【真实记录|来源:2024年教育部《国家教育考试考务工作手册》执行案例汇编;作者系华东某省重点中学高级教师,连续12年承担高考监考任务,本文经校方审核授权发布】
清晨6:45,安检通道前的三分钟
金属探测仪轻响,一名扎马尾的女生迅速举起双手——不是紧张,是条件反射。她笑着说:‘老师,我耳机盒忘在教室了,只带了透明文具袋。
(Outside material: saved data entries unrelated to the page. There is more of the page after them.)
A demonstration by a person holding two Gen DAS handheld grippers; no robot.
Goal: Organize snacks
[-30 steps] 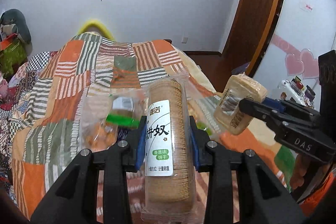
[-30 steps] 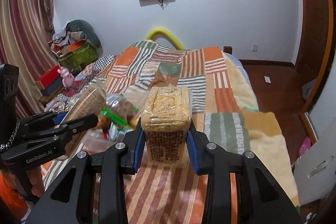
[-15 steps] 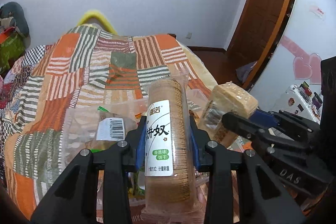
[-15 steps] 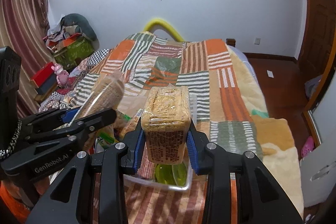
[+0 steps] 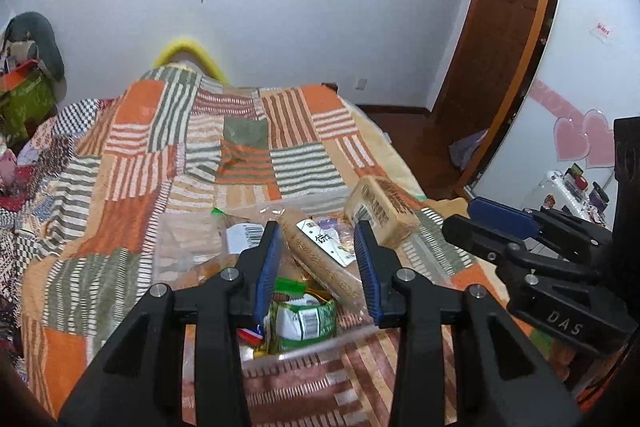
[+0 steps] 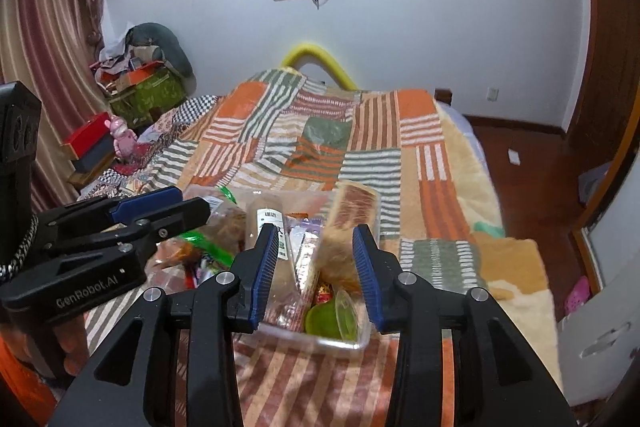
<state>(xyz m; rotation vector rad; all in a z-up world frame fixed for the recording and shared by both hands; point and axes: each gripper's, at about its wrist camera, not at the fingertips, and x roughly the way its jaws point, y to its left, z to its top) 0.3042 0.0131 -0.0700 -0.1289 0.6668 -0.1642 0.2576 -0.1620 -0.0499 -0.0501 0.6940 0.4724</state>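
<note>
The scene is a bed (image 5: 132, 163) covered with a patchwork striped blanket (image 6: 360, 147). A clear plastic bin (image 6: 340, 341) sits on the blanket at the near edge of the bed and holds the snacks.

Left side of the bin: a clear bag with a barcode label (image 5: 244, 237) and a green closure lies against the left wall. A green packet (image 5: 304, 319) lies near the front wall.

Left hand-held gripper (image 5: 318, 267): the jaws stand parted above the bin. The pads (image 5: 268, 267) touch nothing. The round cracker sleeve (image 5: 320, 259) with the white label lies tilted in the bin beyond the pads, free of both.

Centre of the bin, right wrist view: the same sleeve (image 6: 266, 223) leans beside a silver-and-purple wrapper (image 6: 304, 247). A green cup (image 6: 332, 315) sits at the front right corner.

Right hand-held gripper (image 6: 316, 269): the jaws are opening. The square cracker pack (image 6: 352, 227) stands tilted in the right part of the bin, beyond and between the pads, clear of both. In the left wrist view this pack (image 5: 380, 211) leans over the far right rim of the bin, and the right hand-held gripper (image 5: 480, 223) sits to its right, apart from it.
</note>
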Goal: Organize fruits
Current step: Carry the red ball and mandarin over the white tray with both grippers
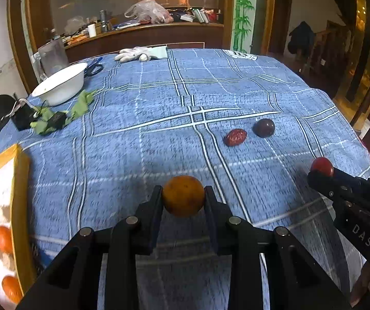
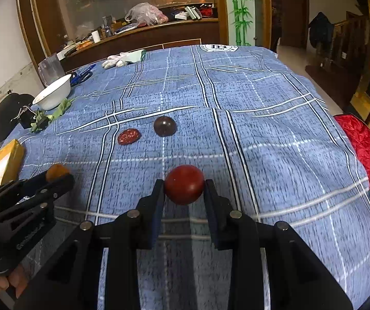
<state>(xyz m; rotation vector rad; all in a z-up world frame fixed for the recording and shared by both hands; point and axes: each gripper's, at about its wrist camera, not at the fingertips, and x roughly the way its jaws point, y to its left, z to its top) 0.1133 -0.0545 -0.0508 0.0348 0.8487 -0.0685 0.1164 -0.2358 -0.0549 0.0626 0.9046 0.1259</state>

’我点头,在《考生入场登记表》上划掉‘异常’栏,写下‘正常’。那一刻突然明白:监考不是筛子,而是校准器——校准规则,也校准人与规则之间的温度。
试卷袋开封时的静默时刻
开袋前双人签字、逐层核对密封条编号、当众启封……流程精确到秒。但最动容的是启封后那几秒——全场无一人翻动草稿纸,连咳嗽都压着气。一位戴眼镜的男生盯着卷首‘注意事项’看了足足一分半钟,笔悬在半空未落。这不是怯场,是郑重。高考监考,监的是纪律,考的是文明。
特殊考场里的无声对话
在听力考试专用隔离考场,我协助为视障考生调试电子助听设备。考生用盲文笔在特制答题卡上‘点’出答案,每写一行,就轻轻叩击桌面两下示意完成。监考组长蹲在他身边,全程未发一言,只用手势提示时间。考试结束铃响,他合上答题卡,向我们微微颔首——没有感谢,却比任何语言更庄重。
午后两点的走廊见闻
- 家长在树荫下静坐,手机调至静音,包里装着温水和葡萄糖片,没敢靠近警戒线一步;
- 两位送考老师穿着印有‘金榜题名’字样的红T恤,却站在阴影里,怕红色反光影响监控探头;
- 一名社区志愿者默默把散落的《考生须知》折角抚平,整齐码进资料架——那是他女儿去年高考时领的第三份。”
监考员不是旁观者,是制度的毛细血管
据统计,2024年全国共选聘监考教师约126万人(教育部考试中心《2024年普通高等学校招生全国统一考试组织报告》),其中73.6%为中小学在职教师。我们签下的不是名字,是责任链上不可替代的一环:确保0.01毫米的答题卡填涂误差可追溯,让每支2B铅笔的浓淡都经得起技术复核,也让每一个因突发 illness申请延时作答的孩子,在30秒内获得规范响应。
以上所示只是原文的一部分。